You have not yet offered any reference that states מוּסָר to be defined as "punishment".
3. LN 38.1–38.13 punishment, i.e., an infliction of a judicial penalty based on a standard (Pr 16:22; Isa 53:5), note: for NIV text in Pr 7:22, see 4591;
James Swanson, Dictionary of Biblical Languages with Semantic Domains : Hebrew (Old Testament) (Oak Harbor: Logos Research Systems, Inc., 1997).
4148. מוּסָר musar (416b); from 3256; discipline, chastening, correction:—chastening(3), chastise(1), correction(3), discipline(18), disciplines(1), instruction(20), punishment(2), reproof(1), warning(1).
Robert L. Thomas, New American Standard Hebrew-Aramaic and Greek Dictionaries : Updated Edition (Anaheim: Foundation Publications, Inc., 1998).
But all such discipline becomes futile through the resistance and stubbornness of those to whom it is given (cf. Jer 2:30; 5:3; 7:28; 17:23; 32:33). Isaiah 53:5 adds “the chastisement of our peace was upon him” (RSV “the chastisement that made us whole”). This is clearly a context of substitutionary atonement. Here the Servant of the Lord is seen as taking “the severe punishment” vicariously, more clearly revealing God’s merciful ways of dealing with his rebellious (pešaʿ) people through redemptive judgment and suffering.
Paul R. Gilchrist, “877 יָסַר,” ed.

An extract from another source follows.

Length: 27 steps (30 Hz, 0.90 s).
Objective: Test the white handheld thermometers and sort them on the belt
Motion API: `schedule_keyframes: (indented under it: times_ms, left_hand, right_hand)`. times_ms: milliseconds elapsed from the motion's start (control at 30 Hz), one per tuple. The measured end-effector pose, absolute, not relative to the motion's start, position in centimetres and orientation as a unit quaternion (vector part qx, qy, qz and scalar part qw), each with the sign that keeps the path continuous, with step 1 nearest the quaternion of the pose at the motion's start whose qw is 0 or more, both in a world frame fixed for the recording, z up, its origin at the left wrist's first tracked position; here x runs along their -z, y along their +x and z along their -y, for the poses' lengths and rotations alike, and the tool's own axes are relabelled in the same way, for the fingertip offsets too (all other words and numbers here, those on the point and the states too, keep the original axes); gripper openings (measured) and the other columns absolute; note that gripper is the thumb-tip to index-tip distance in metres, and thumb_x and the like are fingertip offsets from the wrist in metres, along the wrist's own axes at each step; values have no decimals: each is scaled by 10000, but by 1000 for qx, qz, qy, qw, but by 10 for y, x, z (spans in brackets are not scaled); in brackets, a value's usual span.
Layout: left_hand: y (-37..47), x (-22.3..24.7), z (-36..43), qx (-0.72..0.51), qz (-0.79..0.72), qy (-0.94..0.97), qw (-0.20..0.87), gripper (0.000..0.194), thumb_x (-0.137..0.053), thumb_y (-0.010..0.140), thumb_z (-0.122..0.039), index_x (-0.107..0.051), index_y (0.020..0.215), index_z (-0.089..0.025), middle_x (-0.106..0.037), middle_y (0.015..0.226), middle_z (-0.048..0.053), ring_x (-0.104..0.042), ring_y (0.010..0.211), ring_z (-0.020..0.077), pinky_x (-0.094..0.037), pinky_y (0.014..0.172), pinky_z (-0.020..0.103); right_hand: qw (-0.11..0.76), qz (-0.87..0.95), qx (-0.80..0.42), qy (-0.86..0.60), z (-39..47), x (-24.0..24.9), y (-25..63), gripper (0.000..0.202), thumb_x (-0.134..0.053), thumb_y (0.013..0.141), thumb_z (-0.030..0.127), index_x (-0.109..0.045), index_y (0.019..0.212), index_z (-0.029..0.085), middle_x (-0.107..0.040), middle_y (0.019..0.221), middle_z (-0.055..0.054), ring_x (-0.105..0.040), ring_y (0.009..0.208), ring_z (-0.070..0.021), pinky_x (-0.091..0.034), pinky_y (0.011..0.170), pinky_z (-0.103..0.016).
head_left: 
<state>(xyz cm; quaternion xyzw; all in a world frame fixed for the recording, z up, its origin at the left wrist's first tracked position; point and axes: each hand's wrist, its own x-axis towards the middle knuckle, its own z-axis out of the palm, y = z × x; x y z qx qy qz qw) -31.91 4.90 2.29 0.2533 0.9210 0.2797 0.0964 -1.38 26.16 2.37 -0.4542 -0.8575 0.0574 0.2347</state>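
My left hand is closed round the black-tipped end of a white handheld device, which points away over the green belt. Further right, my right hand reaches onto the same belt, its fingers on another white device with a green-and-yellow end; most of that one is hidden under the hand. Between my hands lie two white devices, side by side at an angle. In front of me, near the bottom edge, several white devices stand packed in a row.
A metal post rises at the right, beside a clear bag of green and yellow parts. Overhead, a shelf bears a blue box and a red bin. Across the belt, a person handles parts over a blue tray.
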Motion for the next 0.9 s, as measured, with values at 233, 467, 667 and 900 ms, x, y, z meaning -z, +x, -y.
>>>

R. Laird Harris, Gleason L. Archer Jr., and Bruce K. Waltke, Theological Wordbook of the Old Testament (Chicago: Moody Press, 1999), 387.
2. more severely, chastening, chastisement: a. of God יהוה ˊמ chastening of Yahweh. b. of man.
Richard Whitaker et al., The Abridged Brown-Driver-Briggs Hebrew-English Lexicon of the Old Testament: From A Hebrew and English Lexicon of the Old Testament by Francis Brown, S.R. Driver and Charles Briggs, Based on the Lexicon of Wilhelm Gesenius (Boston; New York: Houghton, Mifflin and Company, 1906).
discipline n., the imposition of painful consequences or other disadvantages upon someone for their disobedience as part of a process of improving someone’s character or actions: Dt 11:2; Is 30:32; 53:5; Je 7:28; 30:14; Ho 5:2; Pr 15:10 (7×)
The Lexham Analytical Lexicon of the Hebrew Bible (Bellingham, WA: Lexham Press, 2017).
chas•tise \(ˌ)chas-ˈtīz\ verb transitive
chas•tised; chas•tis•ing [Middle English chastisen, alteration of chasten] 14th century
1: to inflict punishment on (as by whipping)
Inc Merriam-Webster, Merriam-Webster’s Collegiate Dictionary. (Springfield, MA: Merriam-Webster, Inc., 2003).